_Work request_
Transcribe the listing exactly, so that nothing but the pictures is missing.

_Collected material_

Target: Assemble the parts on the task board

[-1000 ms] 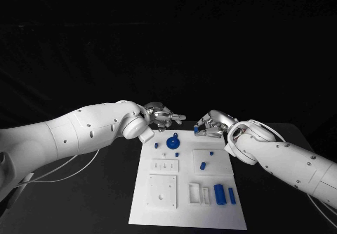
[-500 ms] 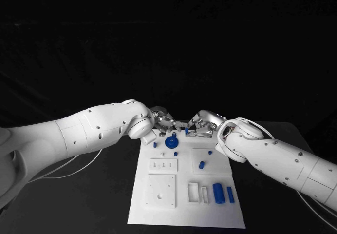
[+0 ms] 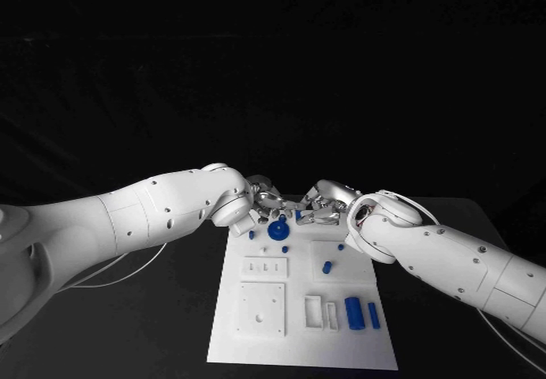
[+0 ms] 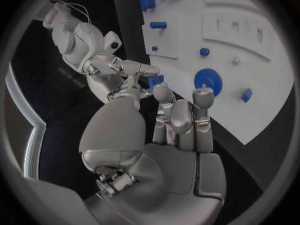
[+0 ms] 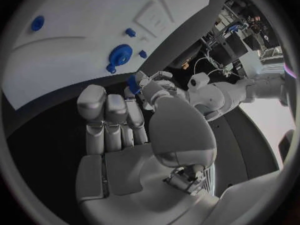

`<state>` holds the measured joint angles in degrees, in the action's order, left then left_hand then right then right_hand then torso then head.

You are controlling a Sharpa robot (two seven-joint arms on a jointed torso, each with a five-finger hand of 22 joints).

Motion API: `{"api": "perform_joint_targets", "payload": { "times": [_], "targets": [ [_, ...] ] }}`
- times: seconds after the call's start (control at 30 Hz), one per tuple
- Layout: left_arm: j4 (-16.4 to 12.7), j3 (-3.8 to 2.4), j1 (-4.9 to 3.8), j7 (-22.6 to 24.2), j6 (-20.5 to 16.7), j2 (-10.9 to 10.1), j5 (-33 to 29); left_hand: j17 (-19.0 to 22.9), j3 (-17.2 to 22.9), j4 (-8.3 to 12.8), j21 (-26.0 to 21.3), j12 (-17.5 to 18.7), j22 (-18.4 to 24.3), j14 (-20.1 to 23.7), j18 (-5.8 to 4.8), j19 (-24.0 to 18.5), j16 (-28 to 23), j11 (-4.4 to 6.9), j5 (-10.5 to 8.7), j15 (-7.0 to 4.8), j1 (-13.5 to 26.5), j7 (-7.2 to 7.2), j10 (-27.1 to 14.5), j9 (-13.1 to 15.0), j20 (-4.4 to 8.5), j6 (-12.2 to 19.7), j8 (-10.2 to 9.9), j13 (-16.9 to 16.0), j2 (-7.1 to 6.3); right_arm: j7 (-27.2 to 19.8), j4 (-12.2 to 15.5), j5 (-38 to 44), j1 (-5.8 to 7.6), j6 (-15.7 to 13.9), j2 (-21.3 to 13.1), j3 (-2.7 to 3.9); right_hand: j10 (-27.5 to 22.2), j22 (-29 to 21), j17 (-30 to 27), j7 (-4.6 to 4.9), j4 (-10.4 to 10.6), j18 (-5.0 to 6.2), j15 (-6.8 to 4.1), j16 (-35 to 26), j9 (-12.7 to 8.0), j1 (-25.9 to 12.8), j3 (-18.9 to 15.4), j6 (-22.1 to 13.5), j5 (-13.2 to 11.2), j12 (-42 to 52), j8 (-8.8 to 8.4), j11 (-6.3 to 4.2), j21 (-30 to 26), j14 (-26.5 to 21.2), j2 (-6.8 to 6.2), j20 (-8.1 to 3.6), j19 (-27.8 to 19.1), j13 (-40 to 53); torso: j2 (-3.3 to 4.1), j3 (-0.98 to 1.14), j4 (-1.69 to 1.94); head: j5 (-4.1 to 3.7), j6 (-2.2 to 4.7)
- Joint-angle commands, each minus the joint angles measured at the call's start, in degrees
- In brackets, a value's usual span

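Both hands meet over the far end of the task board [image 3: 342, 272], fingertips nearly touching. Between them sits a small blue part [image 4: 155, 80], pinched by the right hand [image 3: 324, 207], w/ the left hand [image 3: 268, 204] reaching in; whether the left's fingers also clamp it, can't tell (looks like a hand-over, my guess). The blue gear [image 3: 278, 230] stands on the board just below and between the hands, nearer the left. The part's long axis isn't readable at this size. Further back toward the robot lie two blue cylinders [image 3: 354, 314], well apart from the action.
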<state>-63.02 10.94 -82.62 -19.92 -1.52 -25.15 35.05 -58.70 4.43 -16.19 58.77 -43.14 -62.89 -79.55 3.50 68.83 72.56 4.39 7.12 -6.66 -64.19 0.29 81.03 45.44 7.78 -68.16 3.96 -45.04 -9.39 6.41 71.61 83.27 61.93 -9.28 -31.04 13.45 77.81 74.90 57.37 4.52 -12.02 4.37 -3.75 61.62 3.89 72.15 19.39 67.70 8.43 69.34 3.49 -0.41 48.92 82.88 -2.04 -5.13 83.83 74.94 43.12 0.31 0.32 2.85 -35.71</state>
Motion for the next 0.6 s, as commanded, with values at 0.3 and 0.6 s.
{"api": "perform_joint_targets", "payload": {
  "times": [0.3, 0.6],
  "targets": [
    [0.2, 0.43, 0.07, -0.7, 0.5, 0.7, 0.9, 0.3, 0.1, 1.9, -2.8, -0.1, -3.3, 0.0, 0.11, 1.3, -0.2, -0.03, 1.12, -0.11, -0.7, 0.1, -0.4, -0.1, -0.06, 0.4, -0.2, 0.3, 1.43, 0.4, 0.4, 1.3, 0.08, 1.6, 0.5, -0.12, 0.2, 5.2, 0.0, -0.19, 0.4, -0.34, -0.52, -0.4, 0.1, -0.3, -0.2, 0.3, -0.1, 0.1, 0.11, -0.01, 0.0, 0.0, 0.22, -0.38, 3.6, 3.6, -0.01, 0.1, 0.09, 0.02, -0.11],
    [0.4, 0.65, 0.16, -0.9, 0.7, 0.9, 1.1, 0.4, 0.0, 3.3, -5.2, -0.2, -6.2, 0.1, 0.02, 2.2, -0.2, -0.07, 1.14, -0.11, -0.8, 0.13, -0.4, -0.4, -0.06, 0.4, -0.2, 0.4, 2.55, 0.4, 0.6, 1.4, 0.12, 1.9, 0.7, -0.15, 0.1, 5.1, 0.1, -0.2, 0.5, -0.33, -0.53, -0.3, 0.1, -0.4, -0.3, 0.3, 0.0, 0.1, 0.12, -0.03, 0.0, 0.0, 0.18, -0.39, 3.6, 3.6, -0.02, 0.07, -0.04, 0.06, -0.21]
  ]
}}
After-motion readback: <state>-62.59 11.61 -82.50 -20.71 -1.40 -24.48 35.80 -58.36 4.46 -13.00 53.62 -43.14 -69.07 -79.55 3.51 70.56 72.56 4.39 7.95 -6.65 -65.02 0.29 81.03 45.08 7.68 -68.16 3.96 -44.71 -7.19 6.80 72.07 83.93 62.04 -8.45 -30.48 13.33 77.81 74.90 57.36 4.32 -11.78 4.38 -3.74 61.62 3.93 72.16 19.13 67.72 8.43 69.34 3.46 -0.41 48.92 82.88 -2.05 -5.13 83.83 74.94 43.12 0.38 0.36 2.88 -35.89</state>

_Answer to the exercise_
Target: Assemble the parts on the task board

[-1000 ms] 
[-500 ms] 
[+0 ms] 
[+0 ms] 
[+0 ms] 

`<state>` holds the measured joint angles in degrees, in the action's order, left then left_hand then right then right_hand then torso then head.

You are controlling a Sharpa robot (two seven-joint arms on a jointed torso, each with a five-finger hand of 22 joints).

Motion API: `{"api": "perform_joint_targets", "payload": { "times": [_], "targets": [ [_, ...] ] }}`
- times: seconds after the call's start (control at 30 Hz), one per tuple
- Layout: left_arm: j4 (-16.4 to 12.7), j3 (-3.8 to 2.4), j1 (-4.9 to 3.8), j7 (-22.6 to 24.2), j6 (-20.5 to 16.7), j2 (-10.9 to 10.1), j5 (-33 to 29); left_hand: j17 (-19.0 to 22.9), j3 (-17.2 to 22.9), j4 (-8.3 to 12.8), j21 (-26.0 to 21.3), j12 (-17.5 to 18.7), j22 (-18.4 to 24.3), j14 (-20.1 to 23.7), j18 (-5.8 to 4.8), j19 (-24.0 to 18.5), j16 (-28 to 23), j11 (-4.4 to 6.9), j5 (-10.5 to 8.7), j15 (-7.0 to 4.8), j1 (-13.5 to 26.5), j7 (-7.2 to 7.2), j10 (-27.1 to 14.5), j9 (-13.1 to 15.0), j20 (-4.4 to 8.5), j6 (-12.2 to 19.7), j8 (-10.2 to 9.9), j13 (-16.9 to 16.0), j2 (-7.1 to 6.3); right_arm: j7 (-27.2 to 19.8), j4 (-12.2 to 15.5), j5 (-38 to 44), j1 (-5.8 to 7.6), j6 (-15.7 to 13.9), j2 (-21.3 to 13.1), j3 (-2.7 to 3.9); right_hand: j10 (-27.5 to 22.2), j22 (-29 to 21), j17 (-30 to 27), j7 (-4.6 to 4.9), j4 (-10.4 to 10.6), j18 (-5.0 to 6.2), j15 (-6.8 to 4.1), j16 (-35 to 26), j9 (-12.7 to 8.0), j1 (-25.9 to 12.8), j3 (-18.9 to 15.4), j6 (-22.1 to 13.5), j5 (-13.2 to 11.2), j12 (-42 to 52), j8 (-8.8 to 8.4), j11 (-6.3 to 4.2), j21 (-30 to 26), j14 (-26.5 to 21.2), j2 (-6.8 to 6.2), j20 (-8.1 to 3.6), j19 (-27.8 to 19.1), j13 (-40 to 53); torso: j2 (-3.3 to 4.1), j3 (-0.98 to 1.14), j4 (-1.69 to 1.94); head: j5 (-4.1 to 3.7), j6 (-2.2 to 4.7)
- Joint-angle commands, each minus the joint angles measured at the call's start, in degrees
- In brackets, a value's usual span

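Both hands meet over the far end of the task board [image 3: 342, 272], fingertips nearly touching. Between them sits a small blue part [image 4: 155, 80], pinched by the right hand [image 3: 324, 207], w/ the left hand [image 3: 268, 204] reaching in; whether the left's fingers also clamp it, can't tell (looks like a hand-over, my guess). The blue gear [image 3: 278, 230] stands on the board just below and between the hands, nearer the left. The part's long axis isn't readable at this size. Further back toward the robot lie two blue cylinders [image 3: 354, 314], well apart from the action.
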<state>-63.02 10.94 -82.62 -19.92 -1.52 -25.15 35.05 -58.70 4.43 -16.19 58.77 -43.14 -62.89 -79.55 3.50 68.83 72.56 4.39 7.12 -6.66 -64.19 0.29 81.03 45.44 7.78 -68.16 3.96 -45.04 -9.39 6.41 71.61 83.27 61.93 -9.28 -31.04 13.45 77.81 74.90 57.37 4.52 -12.02 4.37 -3.75 61.62 3.89 72.15 19.39 67.70 8.43 69.34 3.49 -0.41 48.92 82.88 -2.04 -5.13 83.83 74.94 43.12 0.31 0.32 2.85 -35.71</state>
Motion for the next 0.6 s, as commanded, with values at 0.3 and 0.6 s.
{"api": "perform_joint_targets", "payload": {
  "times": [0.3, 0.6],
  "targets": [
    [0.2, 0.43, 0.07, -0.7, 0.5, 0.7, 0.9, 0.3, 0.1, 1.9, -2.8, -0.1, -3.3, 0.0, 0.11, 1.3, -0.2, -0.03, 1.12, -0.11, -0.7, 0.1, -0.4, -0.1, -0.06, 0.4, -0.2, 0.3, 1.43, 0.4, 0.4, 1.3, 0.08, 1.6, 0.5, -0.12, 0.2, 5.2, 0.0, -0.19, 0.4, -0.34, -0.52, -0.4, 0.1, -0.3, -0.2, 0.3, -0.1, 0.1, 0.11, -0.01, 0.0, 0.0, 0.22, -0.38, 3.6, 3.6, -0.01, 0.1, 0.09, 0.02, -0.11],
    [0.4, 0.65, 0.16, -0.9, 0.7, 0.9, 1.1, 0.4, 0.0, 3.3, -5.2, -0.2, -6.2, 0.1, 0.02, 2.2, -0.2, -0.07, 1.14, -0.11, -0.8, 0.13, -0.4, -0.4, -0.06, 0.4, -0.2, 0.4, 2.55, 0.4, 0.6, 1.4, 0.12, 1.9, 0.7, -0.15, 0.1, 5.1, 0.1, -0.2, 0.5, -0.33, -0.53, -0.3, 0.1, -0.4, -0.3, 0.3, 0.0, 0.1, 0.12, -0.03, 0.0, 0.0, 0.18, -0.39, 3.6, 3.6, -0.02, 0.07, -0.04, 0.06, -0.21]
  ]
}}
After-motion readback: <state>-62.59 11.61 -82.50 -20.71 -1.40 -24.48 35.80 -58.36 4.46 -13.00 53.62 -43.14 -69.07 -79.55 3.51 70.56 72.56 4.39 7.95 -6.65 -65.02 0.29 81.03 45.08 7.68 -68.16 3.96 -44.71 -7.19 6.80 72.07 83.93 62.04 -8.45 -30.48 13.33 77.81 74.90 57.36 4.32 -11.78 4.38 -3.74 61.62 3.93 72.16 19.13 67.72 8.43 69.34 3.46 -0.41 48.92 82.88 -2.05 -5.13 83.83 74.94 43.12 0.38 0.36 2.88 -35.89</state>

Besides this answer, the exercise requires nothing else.